> **Exercise requirements**
Count every line that includes the string "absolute" in the entries that follow. Nothing besides the number is needed.

> **Task inputs**
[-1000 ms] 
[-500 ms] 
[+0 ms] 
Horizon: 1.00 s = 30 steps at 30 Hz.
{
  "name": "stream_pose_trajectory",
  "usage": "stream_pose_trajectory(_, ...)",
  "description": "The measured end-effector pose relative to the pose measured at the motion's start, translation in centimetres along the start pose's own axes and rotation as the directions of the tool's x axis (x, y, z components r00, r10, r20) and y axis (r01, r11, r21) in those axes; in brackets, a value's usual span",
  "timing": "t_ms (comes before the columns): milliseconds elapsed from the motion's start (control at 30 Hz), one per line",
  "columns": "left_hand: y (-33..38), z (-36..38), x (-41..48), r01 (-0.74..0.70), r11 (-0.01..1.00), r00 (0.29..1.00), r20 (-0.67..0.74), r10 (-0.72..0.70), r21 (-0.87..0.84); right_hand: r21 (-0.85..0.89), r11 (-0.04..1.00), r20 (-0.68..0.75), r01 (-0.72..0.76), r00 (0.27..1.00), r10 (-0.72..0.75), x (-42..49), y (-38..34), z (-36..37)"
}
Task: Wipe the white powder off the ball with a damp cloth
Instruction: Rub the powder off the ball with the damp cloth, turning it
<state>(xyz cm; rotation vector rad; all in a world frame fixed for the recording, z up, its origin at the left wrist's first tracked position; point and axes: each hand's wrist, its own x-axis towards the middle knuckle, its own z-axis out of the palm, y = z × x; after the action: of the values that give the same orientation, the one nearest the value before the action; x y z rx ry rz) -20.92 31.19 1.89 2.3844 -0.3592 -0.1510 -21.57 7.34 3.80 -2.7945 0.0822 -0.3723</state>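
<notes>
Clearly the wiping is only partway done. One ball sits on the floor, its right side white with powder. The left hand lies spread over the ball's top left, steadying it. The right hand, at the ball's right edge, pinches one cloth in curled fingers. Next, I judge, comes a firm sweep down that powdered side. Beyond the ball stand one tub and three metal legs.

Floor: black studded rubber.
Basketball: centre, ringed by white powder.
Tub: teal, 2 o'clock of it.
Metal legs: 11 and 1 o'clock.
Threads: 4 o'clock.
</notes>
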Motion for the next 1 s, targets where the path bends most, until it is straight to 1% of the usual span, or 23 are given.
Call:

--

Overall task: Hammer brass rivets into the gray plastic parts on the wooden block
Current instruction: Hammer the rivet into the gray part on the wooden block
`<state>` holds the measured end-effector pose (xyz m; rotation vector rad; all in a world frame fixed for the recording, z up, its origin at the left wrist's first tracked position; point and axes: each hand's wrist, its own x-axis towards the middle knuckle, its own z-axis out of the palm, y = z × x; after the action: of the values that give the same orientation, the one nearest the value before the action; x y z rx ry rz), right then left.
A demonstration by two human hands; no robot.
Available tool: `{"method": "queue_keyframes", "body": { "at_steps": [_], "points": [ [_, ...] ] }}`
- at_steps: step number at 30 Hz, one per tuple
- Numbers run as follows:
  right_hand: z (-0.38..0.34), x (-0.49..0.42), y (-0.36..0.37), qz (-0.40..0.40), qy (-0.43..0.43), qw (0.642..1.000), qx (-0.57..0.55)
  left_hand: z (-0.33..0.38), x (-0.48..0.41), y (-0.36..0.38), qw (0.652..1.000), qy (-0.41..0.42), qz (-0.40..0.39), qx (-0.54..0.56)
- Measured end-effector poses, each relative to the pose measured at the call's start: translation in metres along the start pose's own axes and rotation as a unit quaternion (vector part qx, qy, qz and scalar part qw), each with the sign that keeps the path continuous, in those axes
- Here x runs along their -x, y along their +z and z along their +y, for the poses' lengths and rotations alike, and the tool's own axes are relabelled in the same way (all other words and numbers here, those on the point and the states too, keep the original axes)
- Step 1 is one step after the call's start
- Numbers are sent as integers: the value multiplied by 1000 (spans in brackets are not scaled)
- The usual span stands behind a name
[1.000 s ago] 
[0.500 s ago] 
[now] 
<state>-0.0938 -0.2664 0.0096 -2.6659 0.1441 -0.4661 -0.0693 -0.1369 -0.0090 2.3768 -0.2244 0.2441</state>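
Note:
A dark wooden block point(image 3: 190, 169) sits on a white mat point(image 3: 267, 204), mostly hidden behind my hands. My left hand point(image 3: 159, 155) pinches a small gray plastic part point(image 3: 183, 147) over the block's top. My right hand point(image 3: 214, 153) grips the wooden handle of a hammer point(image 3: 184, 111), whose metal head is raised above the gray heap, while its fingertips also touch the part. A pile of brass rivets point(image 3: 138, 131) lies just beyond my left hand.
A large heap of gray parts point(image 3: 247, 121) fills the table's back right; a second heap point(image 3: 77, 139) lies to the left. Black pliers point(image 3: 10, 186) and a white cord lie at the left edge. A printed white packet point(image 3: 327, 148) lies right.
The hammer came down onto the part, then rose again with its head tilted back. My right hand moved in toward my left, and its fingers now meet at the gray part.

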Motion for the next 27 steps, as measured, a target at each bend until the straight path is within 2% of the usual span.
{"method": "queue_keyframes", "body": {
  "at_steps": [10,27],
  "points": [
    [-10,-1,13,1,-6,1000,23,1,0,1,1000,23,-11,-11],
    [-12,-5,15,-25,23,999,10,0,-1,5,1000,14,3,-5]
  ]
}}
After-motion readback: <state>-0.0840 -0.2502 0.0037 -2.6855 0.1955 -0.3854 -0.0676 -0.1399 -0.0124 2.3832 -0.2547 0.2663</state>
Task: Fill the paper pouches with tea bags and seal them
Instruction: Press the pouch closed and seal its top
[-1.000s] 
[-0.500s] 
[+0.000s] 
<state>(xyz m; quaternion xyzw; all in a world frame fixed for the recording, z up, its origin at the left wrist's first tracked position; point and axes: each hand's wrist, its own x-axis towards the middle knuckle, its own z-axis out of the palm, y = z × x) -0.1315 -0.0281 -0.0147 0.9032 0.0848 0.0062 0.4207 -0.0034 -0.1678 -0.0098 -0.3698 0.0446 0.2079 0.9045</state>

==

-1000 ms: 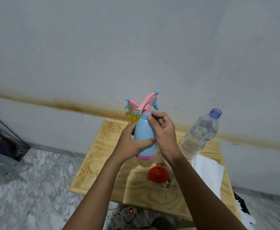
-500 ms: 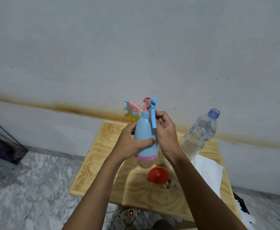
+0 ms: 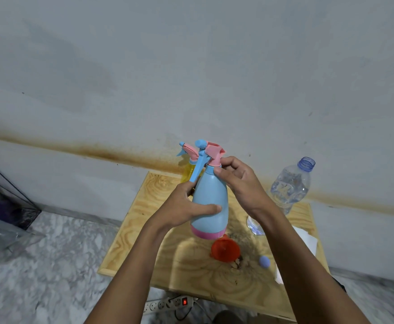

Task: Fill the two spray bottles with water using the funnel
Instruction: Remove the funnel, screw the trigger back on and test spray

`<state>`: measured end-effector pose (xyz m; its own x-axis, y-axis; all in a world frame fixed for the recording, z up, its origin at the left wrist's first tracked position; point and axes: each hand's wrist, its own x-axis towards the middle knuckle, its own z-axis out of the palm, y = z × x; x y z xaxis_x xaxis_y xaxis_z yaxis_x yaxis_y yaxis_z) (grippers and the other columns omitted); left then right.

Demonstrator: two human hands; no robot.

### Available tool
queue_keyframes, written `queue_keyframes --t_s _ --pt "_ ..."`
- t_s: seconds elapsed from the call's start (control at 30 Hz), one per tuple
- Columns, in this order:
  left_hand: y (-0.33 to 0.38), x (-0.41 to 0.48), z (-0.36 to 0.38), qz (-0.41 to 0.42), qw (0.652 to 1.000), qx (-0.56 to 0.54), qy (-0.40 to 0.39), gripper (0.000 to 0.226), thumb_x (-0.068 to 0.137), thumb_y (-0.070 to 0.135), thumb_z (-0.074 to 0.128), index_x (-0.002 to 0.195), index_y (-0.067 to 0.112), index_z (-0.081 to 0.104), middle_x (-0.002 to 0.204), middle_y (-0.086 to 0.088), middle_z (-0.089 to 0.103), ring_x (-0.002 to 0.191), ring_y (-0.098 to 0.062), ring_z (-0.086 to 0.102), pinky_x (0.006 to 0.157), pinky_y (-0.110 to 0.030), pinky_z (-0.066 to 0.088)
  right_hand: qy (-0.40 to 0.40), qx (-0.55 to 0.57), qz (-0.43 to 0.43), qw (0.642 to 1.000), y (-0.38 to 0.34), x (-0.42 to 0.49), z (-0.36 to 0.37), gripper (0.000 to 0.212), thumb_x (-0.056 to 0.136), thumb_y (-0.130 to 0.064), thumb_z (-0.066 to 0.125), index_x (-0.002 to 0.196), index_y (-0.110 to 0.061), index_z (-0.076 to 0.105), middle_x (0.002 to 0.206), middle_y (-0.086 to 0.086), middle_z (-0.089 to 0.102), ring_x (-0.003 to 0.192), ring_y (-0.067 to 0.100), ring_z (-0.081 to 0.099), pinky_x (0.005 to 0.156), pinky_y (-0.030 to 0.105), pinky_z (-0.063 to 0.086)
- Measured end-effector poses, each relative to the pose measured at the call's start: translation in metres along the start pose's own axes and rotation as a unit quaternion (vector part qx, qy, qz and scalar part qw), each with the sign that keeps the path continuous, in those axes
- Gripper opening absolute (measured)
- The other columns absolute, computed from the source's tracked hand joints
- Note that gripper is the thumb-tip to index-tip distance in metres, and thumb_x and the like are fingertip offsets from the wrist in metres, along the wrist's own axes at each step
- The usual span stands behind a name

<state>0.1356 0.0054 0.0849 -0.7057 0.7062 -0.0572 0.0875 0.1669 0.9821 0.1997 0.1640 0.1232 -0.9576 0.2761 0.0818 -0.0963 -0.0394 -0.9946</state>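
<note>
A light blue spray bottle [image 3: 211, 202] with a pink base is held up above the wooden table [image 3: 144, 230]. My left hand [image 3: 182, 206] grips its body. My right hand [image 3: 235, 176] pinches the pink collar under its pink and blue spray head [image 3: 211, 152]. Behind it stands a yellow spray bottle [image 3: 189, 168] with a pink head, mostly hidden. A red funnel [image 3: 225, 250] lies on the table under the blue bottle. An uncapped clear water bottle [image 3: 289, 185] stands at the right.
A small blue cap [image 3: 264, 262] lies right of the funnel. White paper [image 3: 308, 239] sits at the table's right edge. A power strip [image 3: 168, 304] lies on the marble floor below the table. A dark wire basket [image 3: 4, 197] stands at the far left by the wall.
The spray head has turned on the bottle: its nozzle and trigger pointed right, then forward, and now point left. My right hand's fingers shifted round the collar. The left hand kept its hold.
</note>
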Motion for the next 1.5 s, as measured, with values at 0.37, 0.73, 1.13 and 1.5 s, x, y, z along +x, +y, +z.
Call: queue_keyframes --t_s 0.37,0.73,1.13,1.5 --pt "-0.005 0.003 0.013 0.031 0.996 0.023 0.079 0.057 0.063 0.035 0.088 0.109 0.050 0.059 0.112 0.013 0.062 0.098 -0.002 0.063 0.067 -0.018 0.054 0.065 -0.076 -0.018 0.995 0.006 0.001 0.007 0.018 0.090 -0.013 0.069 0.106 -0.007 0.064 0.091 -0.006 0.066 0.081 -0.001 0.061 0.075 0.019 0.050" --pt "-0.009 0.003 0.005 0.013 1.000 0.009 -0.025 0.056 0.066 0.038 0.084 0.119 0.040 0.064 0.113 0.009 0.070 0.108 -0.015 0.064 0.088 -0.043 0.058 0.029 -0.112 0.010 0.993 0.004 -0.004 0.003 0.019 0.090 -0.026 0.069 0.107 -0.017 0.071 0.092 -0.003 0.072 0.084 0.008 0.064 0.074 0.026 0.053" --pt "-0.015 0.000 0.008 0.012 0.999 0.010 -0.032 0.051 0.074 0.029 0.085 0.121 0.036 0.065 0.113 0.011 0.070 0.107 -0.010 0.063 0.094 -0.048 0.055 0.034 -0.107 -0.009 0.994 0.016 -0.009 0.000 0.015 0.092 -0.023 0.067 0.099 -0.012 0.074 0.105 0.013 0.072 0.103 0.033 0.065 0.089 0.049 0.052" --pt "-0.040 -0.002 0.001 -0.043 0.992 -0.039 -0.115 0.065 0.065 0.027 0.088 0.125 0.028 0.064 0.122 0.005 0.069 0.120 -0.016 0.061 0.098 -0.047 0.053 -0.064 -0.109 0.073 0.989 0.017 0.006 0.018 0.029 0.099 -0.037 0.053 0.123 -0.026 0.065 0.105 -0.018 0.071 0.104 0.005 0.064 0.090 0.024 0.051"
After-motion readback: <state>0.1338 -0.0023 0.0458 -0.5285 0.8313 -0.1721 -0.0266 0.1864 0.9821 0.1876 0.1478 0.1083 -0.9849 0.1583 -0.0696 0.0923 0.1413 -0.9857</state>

> **Solution**
2